The current study deals with the exploration and preparation of a dataset concerning bicycle rentals in Washington D.C, in order to predict the total number of rental bicycles per hour. The dataset is structured as follows:
- instant: record index
- dteday: date
- hr: hour (0 to 23)
- weathersit: Weather situation
- temp: Normalized temperature in Celsius. The values are divided to 41 (max)
- atemp: Normalized feeling temperature in Celsius. The values are divided to 50 (max)
- hum: Normalized humidity. The values are divided to 100 (max)
- windspeed: Normalized wind speed. The values are divided to 67 (max)
- casual: count of casual users
- registered: count of registered users
- cnt: count of total rental bikes including both casual and registered. This is the target to predict.
This study has effectively prepared a dataset for its prediction with a model, which in turn has been selected after a thorough search within linear and non-linear algorithms, simultaneously evaluating their performance with different parameter choices. With respect to the exploratory data analysis, the following can be extracted:
- 'weathersit', 'temp', 'atemp', and 'hum' all present NaN values, at different rows
- 'weathersit' is the only categorical feature, with 4 possible categories
- 'temp' and 'atemp' have a fairly centered distribution, whereas 'cnt' and 'windspeed' are right-skewed and 'hum' is left-skewed.
- 'windspeed' and 'cnt' have outliers for large values of the variable, whereas 'hum' has outliers at 0.
- 'atemp' and 'temp' are very strongly correlated with each other, at the same time being correlated significantly with 'cnt'. 'hum' is negatively correlated with 'cnt', and 'hr' follows a non-monotonic relation with 'cnt', with a peak in bicycle rentals around mid-afternoon.
With regards to the data engineering of the dataset, the following steps have been followed:
- From 'dteday', columns indicating the season, whether the day was in the weekend, and whether the day was a holiday, have been generated.
- For 'weathersit', four intuitive categories have been defined, imputing NaN values based on the most common weather condition of each month.
- For 'hr', the numerical value has been re-scaled to the range from 0 to 1, the hours with daylight have been labeled, as well as rush hours.
- For 'hum', outliers at 0 and NaN values have been imputed with the average of each month, and the variable has been normalized to reduce its skweness.

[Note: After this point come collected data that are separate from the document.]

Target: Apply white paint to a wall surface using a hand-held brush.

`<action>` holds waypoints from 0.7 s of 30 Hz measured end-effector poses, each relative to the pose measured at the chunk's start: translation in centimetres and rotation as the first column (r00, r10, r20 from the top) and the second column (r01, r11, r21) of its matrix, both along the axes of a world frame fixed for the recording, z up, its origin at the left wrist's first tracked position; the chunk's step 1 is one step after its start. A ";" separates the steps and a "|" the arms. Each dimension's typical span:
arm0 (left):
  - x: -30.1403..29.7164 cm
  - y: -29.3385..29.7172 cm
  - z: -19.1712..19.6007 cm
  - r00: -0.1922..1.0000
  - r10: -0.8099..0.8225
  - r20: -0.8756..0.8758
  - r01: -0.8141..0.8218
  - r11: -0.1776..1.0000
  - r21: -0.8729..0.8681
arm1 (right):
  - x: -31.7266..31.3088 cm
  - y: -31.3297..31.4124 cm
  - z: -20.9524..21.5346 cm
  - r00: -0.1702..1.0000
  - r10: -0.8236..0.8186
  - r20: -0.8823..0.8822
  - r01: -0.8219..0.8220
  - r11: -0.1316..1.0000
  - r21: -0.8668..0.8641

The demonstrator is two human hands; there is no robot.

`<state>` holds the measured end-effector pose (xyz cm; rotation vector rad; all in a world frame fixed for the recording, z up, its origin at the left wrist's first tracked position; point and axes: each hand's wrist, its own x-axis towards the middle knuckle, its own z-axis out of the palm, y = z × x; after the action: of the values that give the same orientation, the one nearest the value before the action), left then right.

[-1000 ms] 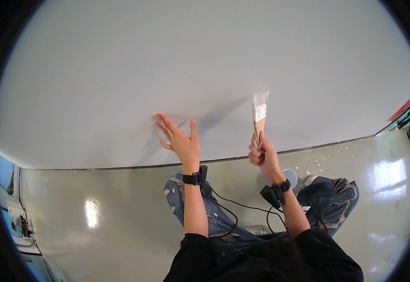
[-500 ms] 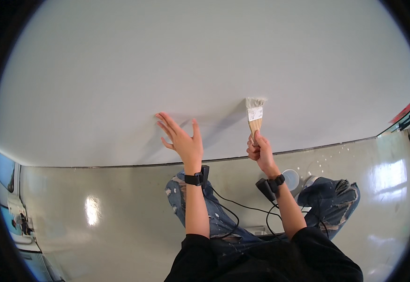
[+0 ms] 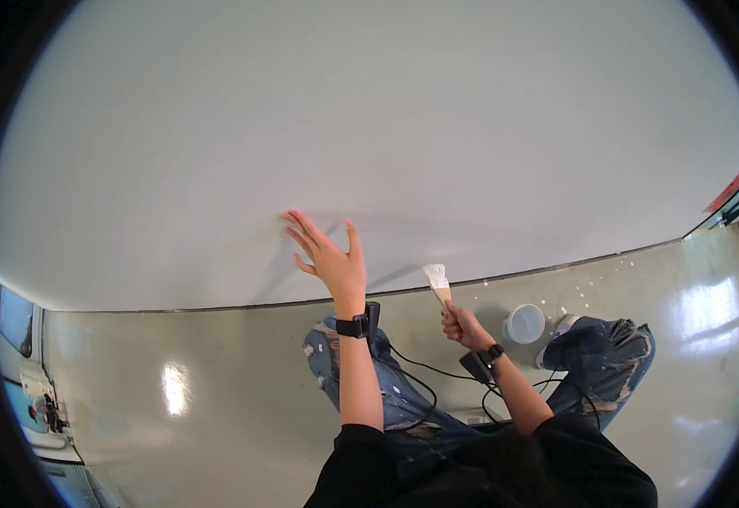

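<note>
A flat paintbrush (image 3: pixel 439 283) with white-coated bristles and a wooden handle is gripped in my right hand (image 3: pixel 464 327). Its bristle end points up and slightly left, near the bottom edge of the pale wall (image 3: pixel 386 127). My left hand (image 3: pixel 332 258) is spread out with its fingertips at the wall's surface; whether they all touch it I cannot tell. Just right of my right hand, a white tub (image 3: pixel 523 323) stands on the floor. The tub's contents are too pale to make out.
White paint drops (image 3: pixel 585 292) dot the glossy floor (image 3: pixel 217 364) at the right. Black cables (image 3: pixel 424 369) run between my wrist-worn devices, across my lap. My knees in ripped jeans (image 3: pixel 602 360) are bent on both sides. Some equipment (image 3: pixel 44 406) stands at the far left.
My right hand has drawn the paintbrush down from the wall toward me, and the brush now sits low by the wall's bottom edge. My left hand stays nearly in place.
</note>
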<state>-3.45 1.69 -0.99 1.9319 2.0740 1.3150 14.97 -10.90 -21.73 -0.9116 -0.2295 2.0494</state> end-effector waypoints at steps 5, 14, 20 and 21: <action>-0.4 -0.1 -0.3 1.000 -0.007 0.006 0.007 1.000 -0.005 | 1.0 -3.1 5.9 0.991 0.074 0.111 -0.074 0.997 -0.006; 0.3 -0.1 -0.2 0.999 -0.028 0.041 0.028 1.000 -0.005 | 12.9 -5.0 15.2 0.998 -0.051 0.046 0.043 0.987 0.156; 0.2 0.3 -1.2 1.000 0.021 -0.012 -0.020 0.999 0.026 | 21.7 -6.1 17.6 0.978 -0.108 0.179 0.066 0.972 0.227; 0.3 0.2 -1.0 1.000 0.028 -0.013 -0.028 0.999 0.029 | 22.7 -6.4 17.6 0.980 -0.122 0.154 0.083 0.968 0.236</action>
<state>-3.18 1.88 -2.02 1.9351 2.1074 1.3480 37.63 -17.29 -4.14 -0.9322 -0.4892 1.8085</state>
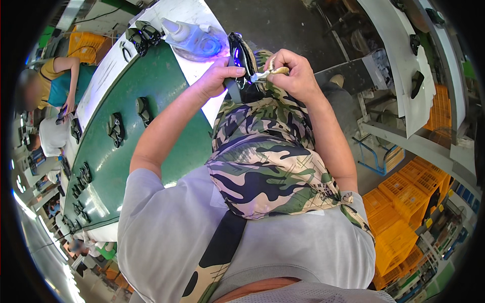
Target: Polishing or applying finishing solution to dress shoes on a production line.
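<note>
Gripping a glossy black shoe (238,54) from its left side, the left hand (218,78) lays its thumb across it, near the camouflage apron (275,156). Just right of the shoe, the right hand (297,78) pinches a small pale-tipped tool (263,75); whether its tip touches the shoe, I cannot tell.

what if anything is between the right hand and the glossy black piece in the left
Only the pale-tipped tool that the right hand grips: its tip points at the glossy black piece in the left hand. Nothing else visible stands in that gap.
</note>
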Demonstrator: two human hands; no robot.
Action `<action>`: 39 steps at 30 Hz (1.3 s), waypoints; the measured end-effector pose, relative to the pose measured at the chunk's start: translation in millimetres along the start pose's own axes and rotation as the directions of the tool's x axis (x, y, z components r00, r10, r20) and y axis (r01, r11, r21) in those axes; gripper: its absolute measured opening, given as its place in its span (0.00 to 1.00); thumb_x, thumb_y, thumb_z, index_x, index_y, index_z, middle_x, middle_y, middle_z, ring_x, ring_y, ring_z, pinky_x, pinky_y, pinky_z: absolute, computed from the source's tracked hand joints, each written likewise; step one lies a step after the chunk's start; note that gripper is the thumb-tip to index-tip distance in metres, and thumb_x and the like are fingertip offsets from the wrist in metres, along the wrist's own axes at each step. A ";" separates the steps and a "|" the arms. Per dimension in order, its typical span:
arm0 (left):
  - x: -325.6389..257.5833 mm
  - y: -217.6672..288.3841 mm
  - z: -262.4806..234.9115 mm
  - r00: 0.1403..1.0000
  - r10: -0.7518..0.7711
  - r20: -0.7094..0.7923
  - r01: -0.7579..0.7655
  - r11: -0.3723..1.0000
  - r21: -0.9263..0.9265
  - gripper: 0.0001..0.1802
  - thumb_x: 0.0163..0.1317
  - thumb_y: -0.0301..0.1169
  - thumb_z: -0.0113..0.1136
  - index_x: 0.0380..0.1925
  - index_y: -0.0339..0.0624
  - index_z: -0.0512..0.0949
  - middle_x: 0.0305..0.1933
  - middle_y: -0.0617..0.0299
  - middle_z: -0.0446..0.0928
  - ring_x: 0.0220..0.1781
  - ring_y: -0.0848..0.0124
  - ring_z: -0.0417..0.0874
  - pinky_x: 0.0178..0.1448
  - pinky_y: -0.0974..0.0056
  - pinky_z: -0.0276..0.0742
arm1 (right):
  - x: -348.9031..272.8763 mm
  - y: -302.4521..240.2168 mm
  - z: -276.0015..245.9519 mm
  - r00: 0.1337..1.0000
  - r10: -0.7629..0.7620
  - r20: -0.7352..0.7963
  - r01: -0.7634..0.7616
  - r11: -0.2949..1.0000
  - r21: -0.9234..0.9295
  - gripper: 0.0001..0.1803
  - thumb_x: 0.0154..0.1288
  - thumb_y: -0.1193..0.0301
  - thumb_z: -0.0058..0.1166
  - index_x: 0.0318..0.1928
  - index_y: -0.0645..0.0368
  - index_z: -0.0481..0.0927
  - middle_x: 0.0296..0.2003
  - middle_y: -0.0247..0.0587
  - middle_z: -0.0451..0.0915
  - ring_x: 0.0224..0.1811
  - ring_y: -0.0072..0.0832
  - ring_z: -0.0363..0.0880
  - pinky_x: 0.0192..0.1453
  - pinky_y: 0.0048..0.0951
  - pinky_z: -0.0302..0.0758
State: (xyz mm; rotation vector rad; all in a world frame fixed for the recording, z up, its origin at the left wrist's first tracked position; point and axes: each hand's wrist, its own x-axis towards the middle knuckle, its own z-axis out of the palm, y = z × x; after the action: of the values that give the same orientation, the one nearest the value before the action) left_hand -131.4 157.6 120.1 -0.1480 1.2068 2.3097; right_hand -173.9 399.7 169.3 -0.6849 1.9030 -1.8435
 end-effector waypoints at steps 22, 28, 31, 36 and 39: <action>28.7 -15.7 17.9 0.985 0.163 -0.057 -0.171 0.878 -0.447 0.29 0.57 0.26 0.64 0.60 0.40 0.69 0.57 0.56 0.77 0.60 0.56 0.79 0.70 0.49 0.71 | -18.4 41.5 -16.6 0.912 0.138 -0.385 0.131 0.792 0.596 0.10 0.55 0.82 0.66 0.31 0.59 0.75 0.33 0.35 0.80 0.34 0.18 0.76 0.40 0.21 0.73; 46.6 -6.8 34.5 0.936 0.334 -0.111 -0.342 0.938 -0.060 0.31 0.57 0.29 0.63 0.60 0.30 0.68 0.56 0.48 0.78 0.61 0.55 0.78 0.70 0.53 0.70 | -26.1 46.3 -29.5 0.868 0.243 -0.432 0.104 0.762 0.639 0.10 0.56 0.82 0.64 0.31 0.58 0.75 0.30 0.33 0.79 0.32 0.18 0.76 0.41 0.21 0.72; 58.2 4.3 42.1 0.933 0.348 -0.094 -0.323 0.923 0.211 0.30 0.56 0.29 0.64 0.58 0.29 0.69 0.54 0.48 0.78 0.58 0.56 0.80 0.67 0.55 0.73 | -30.0 41.4 -34.9 0.834 0.280 -0.476 0.138 0.729 0.670 0.10 0.53 0.82 0.65 0.30 0.59 0.75 0.28 0.32 0.78 0.30 0.17 0.75 0.36 0.22 0.72; 85.9 21.5 76.3 0.895 0.443 -0.058 -0.346 0.768 0.538 0.30 0.51 0.29 0.69 0.54 0.33 0.71 0.49 0.56 0.79 0.52 0.65 0.79 0.62 0.61 0.72 | -28.8 40.9 -56.5 0.734 0.388 -0.557 0.262 0.595 0.760 0.10 0.54 0.80 0.64 0.30 0.56 0.74 0.27 0.30 0.77 0.28 0.19 0.74 0.34 0.22 0.72; 108.7 48.0 105.2 0.881 0.473 0.012 -0.411 0.752 0.516 0.30 0.50 0.25 0.68 0.55 0.34 0.71 0.51 0.57 0.78 0.54 0.65 0.79 0.64 0.60 0.72 | -29.3 65.7 -77.9 0.659 0.461 -0.594 0.366 0.493 0.789 0.11 0.55 0.79 0.64 0.30 0.53 0.73 0.25 0.28 0.74 0.26 0.19 0.72 0.30 0.22 0.69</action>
State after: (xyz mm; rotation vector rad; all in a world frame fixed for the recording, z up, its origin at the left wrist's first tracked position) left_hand -233.5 262.0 182.4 0.2222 2.0590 2.2792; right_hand -201.6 480.3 106.0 0.6466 0.8598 -2.9173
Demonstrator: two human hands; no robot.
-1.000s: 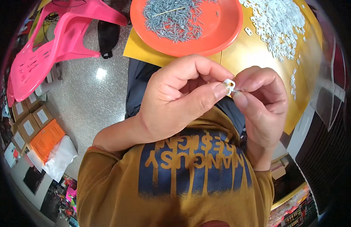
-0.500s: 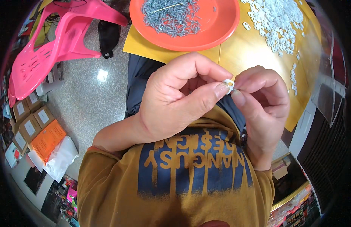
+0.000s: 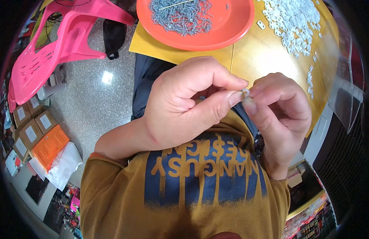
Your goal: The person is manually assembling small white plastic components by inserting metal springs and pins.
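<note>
Left hand (image 3: 184,107) curled, thumb and forefinger pinched tight on a small white clip (image 3: 245,93), held up close over the chest. Right hand (image 3: 282,115) also curled, fingertips (image 3: 250,105) pressed on the same clip from the other side; hands touching there. Beyond them, yellow surface (image 3: 268,55) carries an orange plate (image 3: 232,30) of metal screws (image 3: 180,16) and a pile of white clips (image 3: 292,18). Pink chair (image 3: 53,47) on the left.

A tiny pale part (image 3: 245,94), whitish with a metallic glint, sits just right of the frame's centre, pinched between the fingertips of both hands. Fingers cover most of it, so its shape and tilt cannot be made out
</note>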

- For 'windspeed', outliers for large values and NaN values have been imputed with the average of each month, and the variable has been normalized to reduce its skweness.
- For 'atemp' and 'temp', both variables have been combined into 'wtemp', imputing outliers within one variable with the corresponding value of the other.
- For the target variable 'cnt', a normalization has seen fit to reduce its skewness, although this transformation is not included in the final preprocessing pipeline.
In order to select and train an adequate model:
- A simple linear regression, a k-nearest neighbors regression, a random forest regression, and a gradient boosting regression have been attempted with default hyperparameters. The model with the best R2 in this preliminary examination was the random forest regressor.
- Based on the three best-performing models, an extensive grid search has been performed, once again confirming the best performance of the random forest regressor.
- As a result, the most relevant hyperparameters of the
RandomForestRegressor
have been further examined, revealing a flawed selection of hyperparameters in the previous grid search. The optimum model corresponded ton_estimators = 50
,max_depth = 10
, andmin_samples_split = 10
. - Predicting with this optimum model resulted in
R2 = 0.856
, with a satisfactory prediction plot.
To further improve this model, the following alternatives can be explored:
- Could all numerical variables be completely normalized, such that their distributions are centered at 0? This would imply normalizing 'wtemp', and not re-scaling any of the other numerical variables ('hum', 'windspeed', etc.) after their normalization.
- Could other more complex models be used to predict 'cnt' with greater success? Would a neural network return a better prediction?
- Could one split the dataset into multiple sub-datasets, training a different model to each split? For example, one could have a model for holidays and another for work-days.
- Could PCA be used to fit a model based on a smaller number of transformed, combined features, resulting in a better model?